Apakah Lulusan Jurusan Desain Interior Dibayar dengan Layak?

Apakah Lulusan Jurusan Desain Interior Dibayar dengan Layak?

Tidak jarang seseorang bingung untuk mengambil jurusan karena pekerjaan di masa depan setelah lulus. Apakah pekerjaan tersebut dibayar dengan layak atau tidak. Seperti jurusan desain interior, banyak yang bingung, apakah setelah lulus akan dibayar layak atau tidak?

Faktanya, gaji desainer interior di Indonesia masih berkisar antara Rp3,5-6 jutaan level junior. Jadi per tahunnya sekitar Rp42-72 jutaan.

Besar gaji tersebut jauh dibawah rata-rata gaji desainer interior di luar negeri. Di luar negeri, seorang desainer interior memiliki gaji sekitar $35.000 per tahunnya (sekitar Rp497 juta, kurs Rp14.203,50).

Gaji tersebut biasanya diperoleh desainer interior fresh graduate. Namun, apakah semuanya desain interior memiliki pendapatan sebesar itu? Tentu tidak.

Setiap lulusan jurusan desain interior bisa jadi bekerja di tempat yang berbeda dan mengambil profesi yang berbeda. Jadi, bisa saja gaji Anda akan lebih rendah atau bahkan lebih tinggi dari itu.

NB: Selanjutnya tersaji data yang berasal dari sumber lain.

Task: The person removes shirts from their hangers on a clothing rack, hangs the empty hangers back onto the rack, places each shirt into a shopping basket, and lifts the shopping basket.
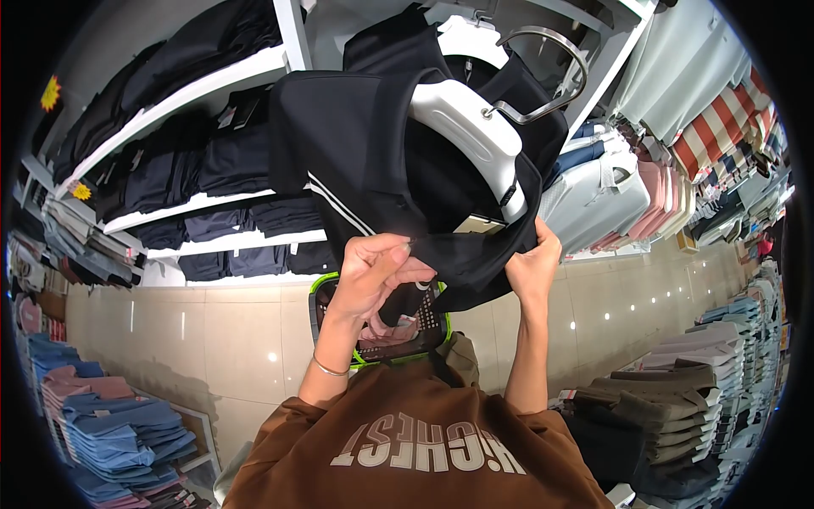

Trik Mendapatkan Gaji Tinggi

Setelah lulus, tentu Anda ingin mendapatkan pekerjaan dengan gaji yang layak, bukan? Maka dari itu, Anda harus mempersiapkan modal untuk bekerja sejak awal kuliah.

Apakah Lulusan Jurusan Desain Interior Dibayar dengan Layak?
Apakah Lulusan Jurusan Desain Interior Dibayar dengan Layak?

Ada beberapa trik yang bisa membantu Anda agar sukses setelah lulus, diantaranya:

  • Pelajari Dasarnya

Anda wajib mempelajari dasar dalam penataan ruang. Tanpa dasar inilah, misalnya bagaimana cara membuat perspektif, Anda tidak bisa membuat sketsa yang baik.

Sama halnya ketika Anda mencoba melakukan cara membuat logo sendiri tapi tidak tahu penataan yang bagus seperti apa.

Jadi, sebisa mungkin, Anda mengerti dasar dari materi desain interior ya.

  • Fokus

Tentukan fokus Anda. Setelah Anda lulus kuliah, Anda tidak hanya bisa menjadi desainer interior, akan tetapi bisa juga menggeluti profesi, seperti:

  1. Konsultan.
  2. Universal designer.
  3. Furniture arrangers.
  4. Corporate designer.
  5. Menjual bahan baku.
  6. R&D furniture.

Dari sekian banyak profesi tersebut, pilih profesi apa yang akan Anda geluti. Setelah itu, cari tahu apa saja yang dibutuhkan dan tekuni.

  • Sketsa

Pahami dan latihan membuat sketsa. Dari sketsa ini, Anda bisa menunjukkan interior seperti apa yang ingin Anda aplikasikan.

Selain itu, kuasai software yang Anda gunakan. Bisa autocad, sketchup atau software lain yang dibutuhkan. Penguasaan software akan membantu Anda mendapatkan pekerjaan dan karir yang cukup bagus.

  • Komunikasi dan Relasi

Siapa bilang menjadi sukses harus selalu berkaitan dengan nilai? Buktinya, banyak orang sukses yang memiliki kemampuan komunikasi dan relasi yang baik.

Dalam hal ini bukan berarti Anda harus mengedepankan komunikasi dan relasi ya. Anda tetap harus menyeimbangkan kemampuan Anda dengan komunikasi dan relasi. Dengan begitu, Anda akan mendapatkan pekerjaan dengan gaji yang layak.

  • Portofolio

Jangan lupa untuk memiliki portofolio ya. Portofolio ini akan dijadikan bukti apakah kemampuan Anda layak atau tidak untuk dipekerjakan dan diajak kerjasama. 

Jadi, apakah lulusan jurusan desain interior dibayar layak? Cukup layak. Namun, layak tidaknya termasuk tinggi rendahnya upah, kembali lagi ke pihak siapa yang mempekerjakan dan bagaimana value Anda.